The TechnoCats are a group of five talented young musicians, each of whom has ties to Michigan State University in East Lansing, as does composer (and co-producer) Gregg Hill, whose music the TechnoCats perform on this delightful album. One of the quintet's more diverting features is that the only horn is Chris Glassman's bass trombone; another is how seamlessly Glassman's axe blends with those of guitarist Nathan Borton and pianist Xavier Davis.
That is made clear from the outset, as Glassman's agile trombone, sounding much like its tenor counterpart, points the way on the hard-driving opener, "Come on Down." Borton takes the first of several tasteful solos there, while Davis fashions another. "Come on Down" is the first of two splendid arrangements by bassist Javier Enrique (yes, there are two Javiers in the quintet, albeit with a slight variation in spelling). All save two of the charts were written by members of the ensemble (four by Glassman, two others by Borton).
Borton's initial arrangement is the evocative "Go Figure!," on which the rhythm section digs in hard while Borton and Davis handle the animated solos. "Go Figure!" follows the scampering "Elden's Bop" and precedes the even-tempered "I Want to Live" (not to be confused with Gerry Mulligan's plaintive theme from the movie of that name), whose eloquent introduction is by Davis and whose melody is vaguely reminiscent of the standard "Tangerine." Light-hearted swing is the order of the day on "Inside Straight," with more solid rhythmic work reinforcing crisp solos by Borton, Davis, Glassman and drummer Michael Reed.

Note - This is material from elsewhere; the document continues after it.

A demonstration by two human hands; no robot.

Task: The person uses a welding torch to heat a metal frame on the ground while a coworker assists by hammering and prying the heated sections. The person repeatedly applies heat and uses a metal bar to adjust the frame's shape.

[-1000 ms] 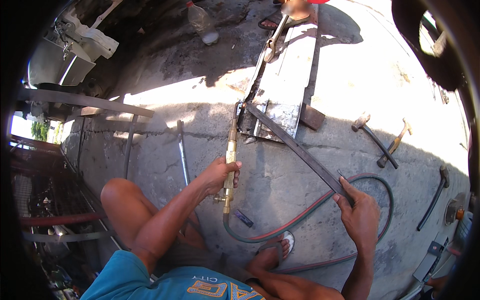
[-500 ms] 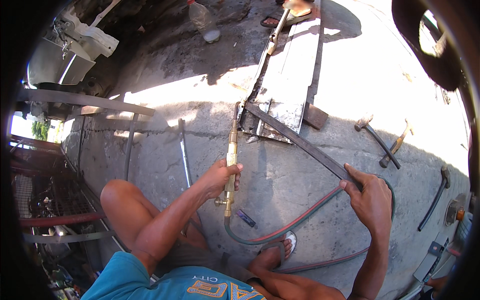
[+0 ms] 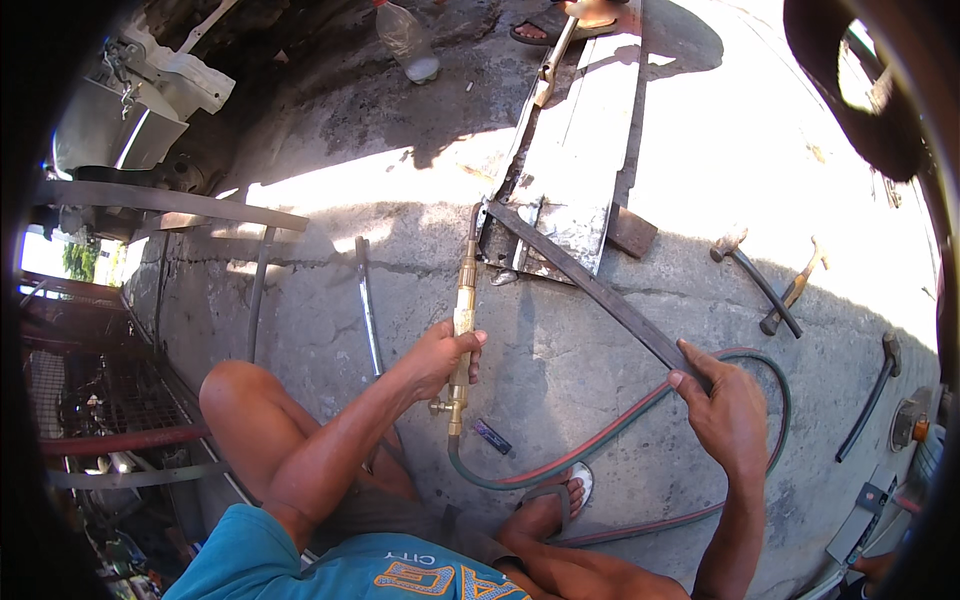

Hill saves his loveliest melody for "Loisiana," written for his wife, Lois. Its seductive rhythmic pattern leads to the surprisingly upbeat "Never Forget" (considering that it was written to mark the tragedy of 9/11) and genial "Ristra! Ristra!," which swings keenly behind spirited statements by Borton, Glassman and Davis. After a placid intro, "Sunny Daze" is exactly that, a cheerful swinger on which Reed sets the pace, Borton and Glassman trade well-aimed shots and Davis adds another engaging solo. The session closes with its lone ballad, "Thank You Notes," a warm and enticing showcase for soloists and ensemble.

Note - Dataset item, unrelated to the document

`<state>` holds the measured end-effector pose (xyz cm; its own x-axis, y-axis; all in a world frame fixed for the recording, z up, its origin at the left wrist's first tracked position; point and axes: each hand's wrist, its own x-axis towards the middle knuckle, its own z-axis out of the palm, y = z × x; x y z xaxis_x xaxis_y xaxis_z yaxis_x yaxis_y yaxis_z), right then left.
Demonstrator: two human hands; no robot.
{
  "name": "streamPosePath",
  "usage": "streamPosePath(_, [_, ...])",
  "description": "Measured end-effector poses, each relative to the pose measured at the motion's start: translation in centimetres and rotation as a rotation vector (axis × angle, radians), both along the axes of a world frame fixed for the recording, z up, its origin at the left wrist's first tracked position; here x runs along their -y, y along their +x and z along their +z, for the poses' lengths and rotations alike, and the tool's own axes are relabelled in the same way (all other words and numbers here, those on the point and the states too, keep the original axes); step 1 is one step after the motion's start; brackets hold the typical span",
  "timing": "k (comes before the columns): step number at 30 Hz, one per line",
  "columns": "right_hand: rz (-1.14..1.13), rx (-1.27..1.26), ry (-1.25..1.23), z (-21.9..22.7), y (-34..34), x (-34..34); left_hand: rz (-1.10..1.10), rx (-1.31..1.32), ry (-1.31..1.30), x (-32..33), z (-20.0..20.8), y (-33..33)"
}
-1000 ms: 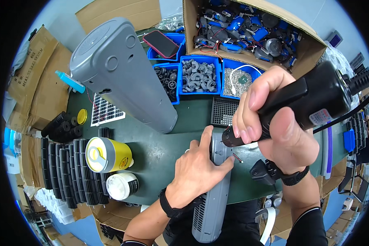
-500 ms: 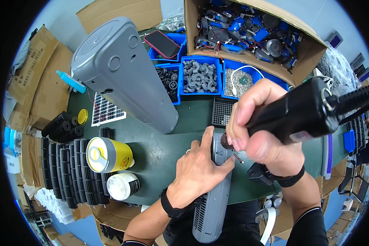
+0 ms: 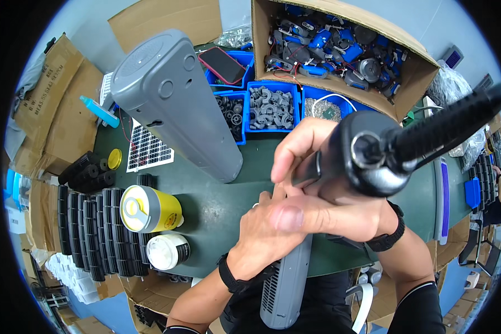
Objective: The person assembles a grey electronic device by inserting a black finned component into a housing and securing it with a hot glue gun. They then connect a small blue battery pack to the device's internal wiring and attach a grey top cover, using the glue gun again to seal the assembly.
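My right hand [image 3: 317,206] grips a black electric screwdriver [image 3: 367,150], its cable end tilted up toward the view. The tool's tip is hidden behind that hand. Beneath it lies a long grey plastic housing [image 3: 286,289] with a slotted vent, reaching toward my lap. My left hand [image 3: 270,228] is wrapped over the upper part of the housing and holds it, its fingertips partly covered by the right hand. Beyond, to the left, a second tall grey housing [image 3: 189,111] stands upright on the green table.
Blue bins of grey clips [image 3: 271,106], black wheels [image 3: 228,111] and screws [image 3: 325,111] line the back. Behind them is a carton [image 3: 423,83] of blue-and-grey motor parts. At left stand a yellow cup [image 3: 150,209], a white jar [image 3: 168,251] and black ribbed rollers [image 3: 94,234].
My right hand and the screwdriver have moved left over the housing, and the tool has tipped more upright. The left hand has stayed on the housing.
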<state>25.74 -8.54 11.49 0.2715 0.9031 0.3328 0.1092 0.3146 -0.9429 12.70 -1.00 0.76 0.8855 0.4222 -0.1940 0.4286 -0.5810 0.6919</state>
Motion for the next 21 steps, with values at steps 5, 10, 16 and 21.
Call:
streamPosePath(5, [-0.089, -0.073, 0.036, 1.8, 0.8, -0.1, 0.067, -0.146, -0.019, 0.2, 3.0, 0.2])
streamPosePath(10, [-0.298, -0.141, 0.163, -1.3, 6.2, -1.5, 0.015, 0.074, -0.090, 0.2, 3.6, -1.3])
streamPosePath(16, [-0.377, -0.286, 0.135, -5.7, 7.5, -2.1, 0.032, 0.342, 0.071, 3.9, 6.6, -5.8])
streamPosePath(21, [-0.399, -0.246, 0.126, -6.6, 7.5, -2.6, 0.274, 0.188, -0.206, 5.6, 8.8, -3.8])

While it may be a tad premature to add East Lansing, Michigan, to one's list of jazz hot spots, the TechnoCats certainly prove that there is an abundance of talent in them there hills. High marks for music and musicians alike.
Come on Down; Elden’s Bop; Go Figure!; I Want to Live; Inside Straight; Loisiana; Never Forget;
Ristra! Ristra!; Sunny Daze; Thank You Notes.